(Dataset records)
......
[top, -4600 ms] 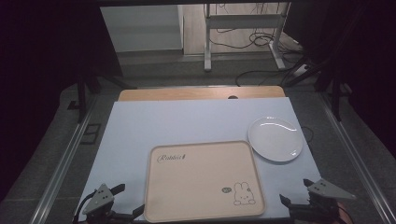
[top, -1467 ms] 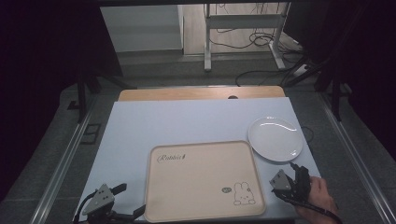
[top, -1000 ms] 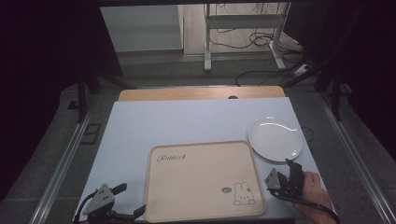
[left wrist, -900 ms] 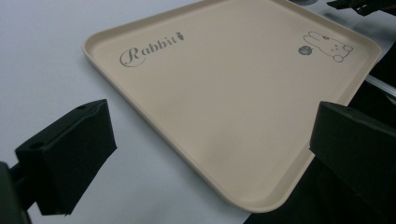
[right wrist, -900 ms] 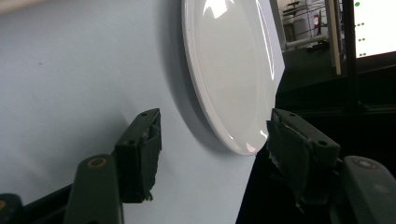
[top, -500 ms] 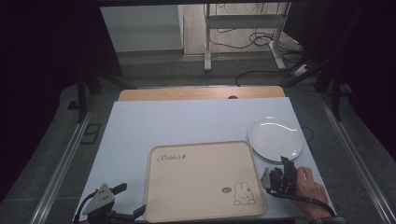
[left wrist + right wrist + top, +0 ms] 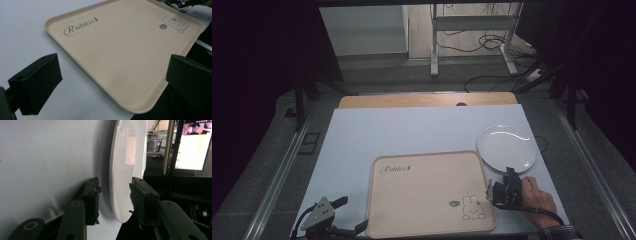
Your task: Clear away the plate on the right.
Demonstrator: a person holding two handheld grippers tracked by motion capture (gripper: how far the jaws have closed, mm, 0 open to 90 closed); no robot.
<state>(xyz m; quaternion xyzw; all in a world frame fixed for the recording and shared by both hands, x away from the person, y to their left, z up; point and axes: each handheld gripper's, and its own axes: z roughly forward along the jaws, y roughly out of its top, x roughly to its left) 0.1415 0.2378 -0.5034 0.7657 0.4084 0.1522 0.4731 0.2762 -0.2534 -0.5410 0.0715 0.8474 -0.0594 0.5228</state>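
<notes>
The left claw (image 7: 343,216) rested wide open on the tabletop (image 7: 412,130) beside the beige tray (image 7: 427,195). Right of the tray, the right claw (image 7: 113,197) straddled the white plate's (image 7: 125,175) near rim, its jaws just closing but not yet pressing. A shallow bite could let the glazed rim slip or tip the plate.

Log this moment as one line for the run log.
right gripper: jaws straddle white plate near edge, just been closing, not yet clamped | left gripper: open, resting by tray | tray: bare
</notes>
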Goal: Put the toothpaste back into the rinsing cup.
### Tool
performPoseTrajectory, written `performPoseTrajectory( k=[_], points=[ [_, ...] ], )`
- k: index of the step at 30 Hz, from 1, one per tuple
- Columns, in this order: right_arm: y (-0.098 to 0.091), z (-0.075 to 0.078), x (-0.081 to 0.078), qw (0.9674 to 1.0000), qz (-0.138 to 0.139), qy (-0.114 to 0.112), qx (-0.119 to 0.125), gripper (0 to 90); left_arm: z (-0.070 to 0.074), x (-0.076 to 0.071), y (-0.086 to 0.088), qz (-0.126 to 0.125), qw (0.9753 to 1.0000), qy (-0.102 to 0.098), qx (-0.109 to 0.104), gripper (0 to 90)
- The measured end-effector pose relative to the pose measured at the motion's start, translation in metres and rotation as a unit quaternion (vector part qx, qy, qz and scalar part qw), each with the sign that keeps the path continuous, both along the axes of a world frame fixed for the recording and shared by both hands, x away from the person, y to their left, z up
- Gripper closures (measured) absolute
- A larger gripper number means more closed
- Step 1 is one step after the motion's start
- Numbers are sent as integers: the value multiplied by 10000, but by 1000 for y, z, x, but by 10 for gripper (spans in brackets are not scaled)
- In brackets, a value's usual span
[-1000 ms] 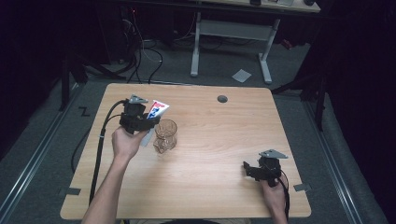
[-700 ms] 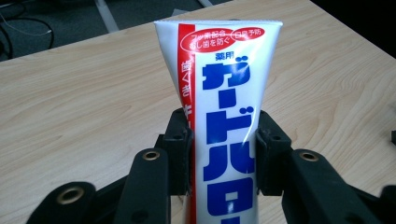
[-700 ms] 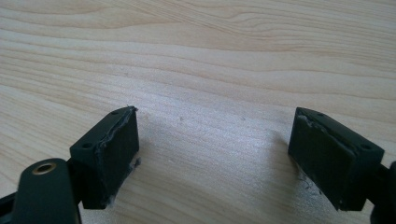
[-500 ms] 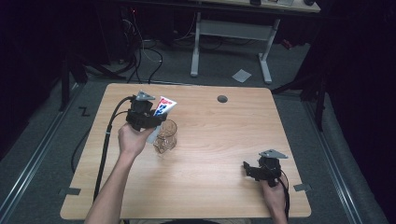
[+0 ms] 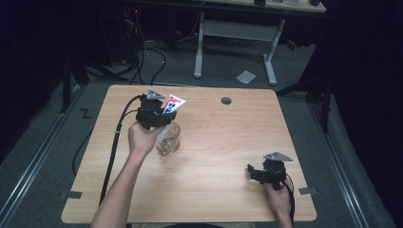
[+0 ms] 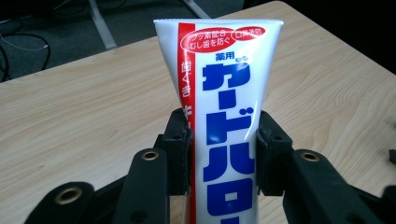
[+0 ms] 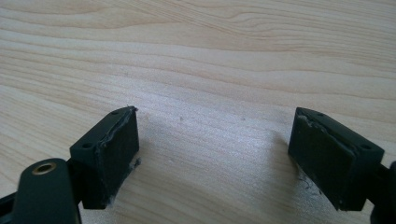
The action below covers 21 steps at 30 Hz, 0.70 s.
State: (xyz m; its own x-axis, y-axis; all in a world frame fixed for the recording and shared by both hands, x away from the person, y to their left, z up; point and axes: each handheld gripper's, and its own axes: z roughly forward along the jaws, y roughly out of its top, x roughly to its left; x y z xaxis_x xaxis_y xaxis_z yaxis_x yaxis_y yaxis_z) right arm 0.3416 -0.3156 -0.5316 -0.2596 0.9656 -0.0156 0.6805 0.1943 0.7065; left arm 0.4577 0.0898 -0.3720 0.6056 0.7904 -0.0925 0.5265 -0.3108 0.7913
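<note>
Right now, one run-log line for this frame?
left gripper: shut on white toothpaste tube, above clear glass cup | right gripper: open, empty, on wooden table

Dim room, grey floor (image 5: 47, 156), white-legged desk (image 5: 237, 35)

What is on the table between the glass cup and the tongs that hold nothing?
Nothing: in the high view, only bare wooden table lies between the glass cup and the open right tongs.
</note>
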Motion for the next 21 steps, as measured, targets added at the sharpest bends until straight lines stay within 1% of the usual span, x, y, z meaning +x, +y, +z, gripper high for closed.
performPoseTrajectory(
  k=[4, 9, 21],
  points=[
    [0, 0, 0, 10000, -1, -6, -5, 160, -1, 3, -3, 28, 10000, -42, 48, 633],
    [0, 0, 0, 10000, -1, 1, -1, 160, -2, 8, -6, 46, 10000, -54, 47, 631],
    [0, 0, 0, 10000, 0, -2, -1, 160, -15, 20, -12, 167, 9998, -81, 92, 628]
  ],
)
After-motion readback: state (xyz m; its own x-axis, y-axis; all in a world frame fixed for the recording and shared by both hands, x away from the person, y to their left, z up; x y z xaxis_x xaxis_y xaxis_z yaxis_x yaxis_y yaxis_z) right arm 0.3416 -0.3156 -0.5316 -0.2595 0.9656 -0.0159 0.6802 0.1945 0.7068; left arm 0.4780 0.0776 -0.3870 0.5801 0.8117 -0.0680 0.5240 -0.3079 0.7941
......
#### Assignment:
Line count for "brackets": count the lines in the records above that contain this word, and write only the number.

#### Answer below:
2